Ticket to the HMCS Shawinagan farewell dance. The vessel was torpedoed in Cabot Strait, November 25, 1944, and all ninety-four of the ship's company perished
Rowing team of the HMCS La Hulloise
Menu from the "American Café", a hangout for sailors in Halifax.
Thomas J. Simpson and friends
Thomas J. Simpson receiving the Distinguished Service Medal (DSM) for courage, skill and devotion to duty on HMCS La Hulloise in a successful attack on a U-Boat during the night of 7th/8th March 1945
"When you get to be in charge, don't underestimate a subordinate's viewpoints, because he may have something that is very unusual…"
My name is Tom Simpson and I was an Able Seaman. I was in the Navy three years and my first venture on the high seas was to take convoys across the ocean.
In this particular case, we were doing a sweep in the Irish Sea. We were sweeping for submarines that we thought were in the vicinity because, at that time, there was vessels coming out of England that were taking troops into Italy. We got a message that there was a German submarine U-775 that torpedoed the British seaboat [SS] Empire Geraint. On the emergency call frequency a message from the damaged ship went out. Now, three ships from our escort - the Canadian Frigates, [HMCS] La Hulloise, the [HMCS] Strathadam and the [HMCS] Thetford Mines went looking for this submarine. The three ships took up our formation with the Strathadam as the command vessel. Now, the La Hulloise, which I was on, took up the port side position with the Thetford Mines on the starboard. And it was approximately, oh I would say, around 2200, I was in the radar cabin and we were closed up prepared for radar sweeping.

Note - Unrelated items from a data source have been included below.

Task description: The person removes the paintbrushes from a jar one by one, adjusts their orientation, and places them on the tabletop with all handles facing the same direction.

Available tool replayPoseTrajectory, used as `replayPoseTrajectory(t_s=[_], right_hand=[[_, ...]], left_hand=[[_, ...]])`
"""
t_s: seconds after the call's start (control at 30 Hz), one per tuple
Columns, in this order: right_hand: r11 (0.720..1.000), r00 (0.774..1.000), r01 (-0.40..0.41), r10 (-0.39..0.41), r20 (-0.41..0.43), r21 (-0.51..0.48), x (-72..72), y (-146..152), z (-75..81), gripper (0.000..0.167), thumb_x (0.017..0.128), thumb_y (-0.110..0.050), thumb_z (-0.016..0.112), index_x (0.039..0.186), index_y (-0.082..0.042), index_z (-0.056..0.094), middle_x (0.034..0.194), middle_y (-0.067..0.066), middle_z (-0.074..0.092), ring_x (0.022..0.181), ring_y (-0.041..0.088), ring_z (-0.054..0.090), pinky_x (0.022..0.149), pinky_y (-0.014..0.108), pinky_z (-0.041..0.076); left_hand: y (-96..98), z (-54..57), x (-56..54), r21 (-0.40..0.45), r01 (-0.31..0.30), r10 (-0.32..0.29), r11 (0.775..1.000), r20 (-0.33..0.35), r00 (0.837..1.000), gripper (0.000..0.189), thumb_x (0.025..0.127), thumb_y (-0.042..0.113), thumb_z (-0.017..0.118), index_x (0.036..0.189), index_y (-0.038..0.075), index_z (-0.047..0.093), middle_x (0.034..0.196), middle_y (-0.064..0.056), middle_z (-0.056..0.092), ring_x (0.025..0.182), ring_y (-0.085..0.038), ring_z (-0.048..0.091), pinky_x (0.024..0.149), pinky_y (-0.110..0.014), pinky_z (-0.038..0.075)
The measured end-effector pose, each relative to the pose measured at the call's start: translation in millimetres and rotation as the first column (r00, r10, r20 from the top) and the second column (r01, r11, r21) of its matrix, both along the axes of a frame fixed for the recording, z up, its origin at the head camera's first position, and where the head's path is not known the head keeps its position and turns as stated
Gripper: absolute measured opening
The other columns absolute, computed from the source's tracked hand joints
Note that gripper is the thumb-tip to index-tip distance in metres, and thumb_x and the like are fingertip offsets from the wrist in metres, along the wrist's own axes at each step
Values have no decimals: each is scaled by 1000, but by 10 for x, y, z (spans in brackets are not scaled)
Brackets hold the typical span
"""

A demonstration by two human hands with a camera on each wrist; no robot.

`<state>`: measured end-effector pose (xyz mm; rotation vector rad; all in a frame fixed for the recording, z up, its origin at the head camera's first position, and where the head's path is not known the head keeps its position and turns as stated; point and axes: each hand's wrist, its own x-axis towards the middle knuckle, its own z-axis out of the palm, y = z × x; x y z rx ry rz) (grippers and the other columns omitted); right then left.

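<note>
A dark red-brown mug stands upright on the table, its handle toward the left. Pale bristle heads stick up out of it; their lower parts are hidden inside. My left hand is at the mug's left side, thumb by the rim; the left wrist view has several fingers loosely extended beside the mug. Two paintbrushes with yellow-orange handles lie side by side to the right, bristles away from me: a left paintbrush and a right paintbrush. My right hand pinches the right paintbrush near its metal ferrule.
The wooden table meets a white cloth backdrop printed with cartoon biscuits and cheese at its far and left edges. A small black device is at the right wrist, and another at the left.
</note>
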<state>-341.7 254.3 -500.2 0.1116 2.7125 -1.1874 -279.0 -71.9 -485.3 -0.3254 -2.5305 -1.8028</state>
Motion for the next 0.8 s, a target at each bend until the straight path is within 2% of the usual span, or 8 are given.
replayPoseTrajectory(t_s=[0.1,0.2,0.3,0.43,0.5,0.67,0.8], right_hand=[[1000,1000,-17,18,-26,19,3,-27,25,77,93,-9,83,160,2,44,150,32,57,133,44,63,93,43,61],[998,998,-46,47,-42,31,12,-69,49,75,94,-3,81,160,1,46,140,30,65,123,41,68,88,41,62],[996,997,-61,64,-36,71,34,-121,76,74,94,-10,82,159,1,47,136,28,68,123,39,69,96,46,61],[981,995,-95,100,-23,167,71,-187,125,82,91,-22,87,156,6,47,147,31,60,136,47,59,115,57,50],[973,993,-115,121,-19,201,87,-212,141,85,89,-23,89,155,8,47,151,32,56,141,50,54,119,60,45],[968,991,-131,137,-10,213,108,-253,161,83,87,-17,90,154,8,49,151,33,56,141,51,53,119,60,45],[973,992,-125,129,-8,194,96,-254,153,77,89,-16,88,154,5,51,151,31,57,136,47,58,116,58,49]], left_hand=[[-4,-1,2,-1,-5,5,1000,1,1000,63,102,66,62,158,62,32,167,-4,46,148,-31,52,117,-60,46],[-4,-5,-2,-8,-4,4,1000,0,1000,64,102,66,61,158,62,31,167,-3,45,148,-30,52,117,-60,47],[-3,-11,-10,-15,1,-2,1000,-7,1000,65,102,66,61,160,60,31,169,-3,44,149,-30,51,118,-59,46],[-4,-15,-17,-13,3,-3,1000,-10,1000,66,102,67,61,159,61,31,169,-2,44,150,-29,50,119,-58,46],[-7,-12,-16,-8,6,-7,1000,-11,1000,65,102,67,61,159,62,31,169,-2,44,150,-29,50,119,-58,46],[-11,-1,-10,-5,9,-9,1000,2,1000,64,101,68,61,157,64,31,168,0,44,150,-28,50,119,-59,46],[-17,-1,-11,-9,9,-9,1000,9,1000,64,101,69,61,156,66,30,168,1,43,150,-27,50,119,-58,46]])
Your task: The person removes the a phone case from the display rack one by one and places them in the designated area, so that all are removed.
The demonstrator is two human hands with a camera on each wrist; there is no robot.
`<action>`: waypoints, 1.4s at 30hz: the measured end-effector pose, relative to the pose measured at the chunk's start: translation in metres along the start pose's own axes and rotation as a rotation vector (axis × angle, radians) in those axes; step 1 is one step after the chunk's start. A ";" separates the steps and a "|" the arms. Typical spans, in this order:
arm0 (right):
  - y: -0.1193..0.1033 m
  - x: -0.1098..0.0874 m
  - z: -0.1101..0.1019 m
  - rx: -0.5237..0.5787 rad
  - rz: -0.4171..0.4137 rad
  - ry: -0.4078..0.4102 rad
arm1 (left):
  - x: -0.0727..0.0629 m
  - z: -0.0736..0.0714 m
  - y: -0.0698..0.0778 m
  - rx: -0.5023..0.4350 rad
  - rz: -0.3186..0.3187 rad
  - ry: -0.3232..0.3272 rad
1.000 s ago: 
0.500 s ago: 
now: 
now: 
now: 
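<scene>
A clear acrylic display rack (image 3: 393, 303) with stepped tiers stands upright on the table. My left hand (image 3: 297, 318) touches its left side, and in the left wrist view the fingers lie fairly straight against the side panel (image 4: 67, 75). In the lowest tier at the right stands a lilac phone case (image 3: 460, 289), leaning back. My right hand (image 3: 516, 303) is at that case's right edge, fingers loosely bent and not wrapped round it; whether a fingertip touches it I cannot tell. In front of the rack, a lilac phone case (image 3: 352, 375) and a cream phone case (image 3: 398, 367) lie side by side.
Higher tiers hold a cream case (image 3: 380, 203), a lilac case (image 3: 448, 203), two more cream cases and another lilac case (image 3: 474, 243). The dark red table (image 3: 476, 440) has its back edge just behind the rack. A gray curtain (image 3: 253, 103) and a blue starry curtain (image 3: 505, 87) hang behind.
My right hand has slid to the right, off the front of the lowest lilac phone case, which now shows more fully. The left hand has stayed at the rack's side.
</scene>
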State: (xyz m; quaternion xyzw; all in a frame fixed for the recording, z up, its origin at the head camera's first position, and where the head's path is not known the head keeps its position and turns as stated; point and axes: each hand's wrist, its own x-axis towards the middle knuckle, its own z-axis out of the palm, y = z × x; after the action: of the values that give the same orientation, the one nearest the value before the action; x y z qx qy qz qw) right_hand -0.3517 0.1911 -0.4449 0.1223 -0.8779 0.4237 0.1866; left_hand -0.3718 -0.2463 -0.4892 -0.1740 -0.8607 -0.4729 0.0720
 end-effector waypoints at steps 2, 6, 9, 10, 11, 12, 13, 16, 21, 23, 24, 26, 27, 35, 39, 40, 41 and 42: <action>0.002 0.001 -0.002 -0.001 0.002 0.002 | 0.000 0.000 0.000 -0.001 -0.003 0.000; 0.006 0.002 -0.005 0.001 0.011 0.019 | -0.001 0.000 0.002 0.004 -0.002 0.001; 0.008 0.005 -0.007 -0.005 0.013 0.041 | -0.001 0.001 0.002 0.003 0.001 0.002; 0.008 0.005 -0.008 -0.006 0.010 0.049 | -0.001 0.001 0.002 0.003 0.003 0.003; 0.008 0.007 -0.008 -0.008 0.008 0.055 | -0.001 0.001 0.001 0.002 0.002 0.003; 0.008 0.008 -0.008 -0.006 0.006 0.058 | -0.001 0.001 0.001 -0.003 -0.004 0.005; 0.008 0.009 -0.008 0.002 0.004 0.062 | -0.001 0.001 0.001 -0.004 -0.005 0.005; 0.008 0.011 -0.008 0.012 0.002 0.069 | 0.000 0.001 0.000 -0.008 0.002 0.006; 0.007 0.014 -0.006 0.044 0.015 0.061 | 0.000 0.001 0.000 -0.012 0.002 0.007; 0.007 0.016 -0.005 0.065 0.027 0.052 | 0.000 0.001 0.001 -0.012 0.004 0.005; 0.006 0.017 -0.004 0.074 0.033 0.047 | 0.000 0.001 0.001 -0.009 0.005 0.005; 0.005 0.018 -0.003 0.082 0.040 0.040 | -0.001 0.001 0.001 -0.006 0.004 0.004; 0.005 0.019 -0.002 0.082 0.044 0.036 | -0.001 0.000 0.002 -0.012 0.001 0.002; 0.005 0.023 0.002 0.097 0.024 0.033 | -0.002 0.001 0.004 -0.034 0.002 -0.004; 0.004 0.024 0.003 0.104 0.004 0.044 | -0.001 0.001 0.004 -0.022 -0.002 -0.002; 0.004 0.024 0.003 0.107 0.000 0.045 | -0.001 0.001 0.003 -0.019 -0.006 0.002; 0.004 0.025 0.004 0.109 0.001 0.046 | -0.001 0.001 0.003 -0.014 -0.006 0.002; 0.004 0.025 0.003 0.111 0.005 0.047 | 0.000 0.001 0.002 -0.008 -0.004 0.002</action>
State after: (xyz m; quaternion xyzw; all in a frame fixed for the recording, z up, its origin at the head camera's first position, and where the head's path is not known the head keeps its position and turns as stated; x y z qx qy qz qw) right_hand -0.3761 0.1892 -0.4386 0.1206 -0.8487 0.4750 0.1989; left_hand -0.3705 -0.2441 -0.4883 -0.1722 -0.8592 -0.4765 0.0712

And the next morning, it was a beautiful morning, you know, the sea was as calm as it could possibly be and the horizon was just something else. Everything was in order for making a sweep. Now at approximately 0300, just off the St. George's Channel, the Officer of the Watch acknowledged that I had picked up a radar contact and that it was a buoy sitting out there just at the tip of land's end. And I was told to continue my sweep. Upon a second sweep the Officer of the Watch was informed, again, that the radar showed two pips off the port beam. The Officer of the Watch responded to the radar operator that the operator was seeing gremlins. Well, I took offence to that and I descended down to the bridge to have a dialogue with the officer. So the skipper of the La Hulloise, upon hearing the verbal confrontation where he sleeps just below the bridge so he heard everything that was going on between myself and the officer. I told him of the second contact but the officer ignored it. To which the skipper ordered the ship to be brought around and headed in the direction of the buoy. At approximately a hundred yards from the buoy, the skipper ordered two signal lights to pinpoint the buoy. Upon closer inspection a snorkel came into view.
Now the sub was hiding alongside the buoy in an attempt to avoid being detected. And, in doing so, they're expelling carbon dioxide from its battery. At that moment the La Hulloise fired off star shells to illuminate the night sky, then descended upon the area of the snorkel, and at that point, the sub realized that they were being attacked and started to dive. There was a contact between the ship and the sub which sent the sub to the bottom where she stayed. The other two vessels, Strathadam and Thetford Mines, launched a depth charge attack, the attack continued over some time until an oil slick and debris was observed. Items from the sub now came to the surface, boats were launched to recover some of the debris and, among other things, personal letters and journals from the engine room were found by the crew members of the La Hulloise. It was later determined it was not the U775, rather the U-Boat 1302.
I would like to add one more note and that is that, when you get to be in charge, don't underestimate a subordinate's viewpoints, because he may have something that is very unusual.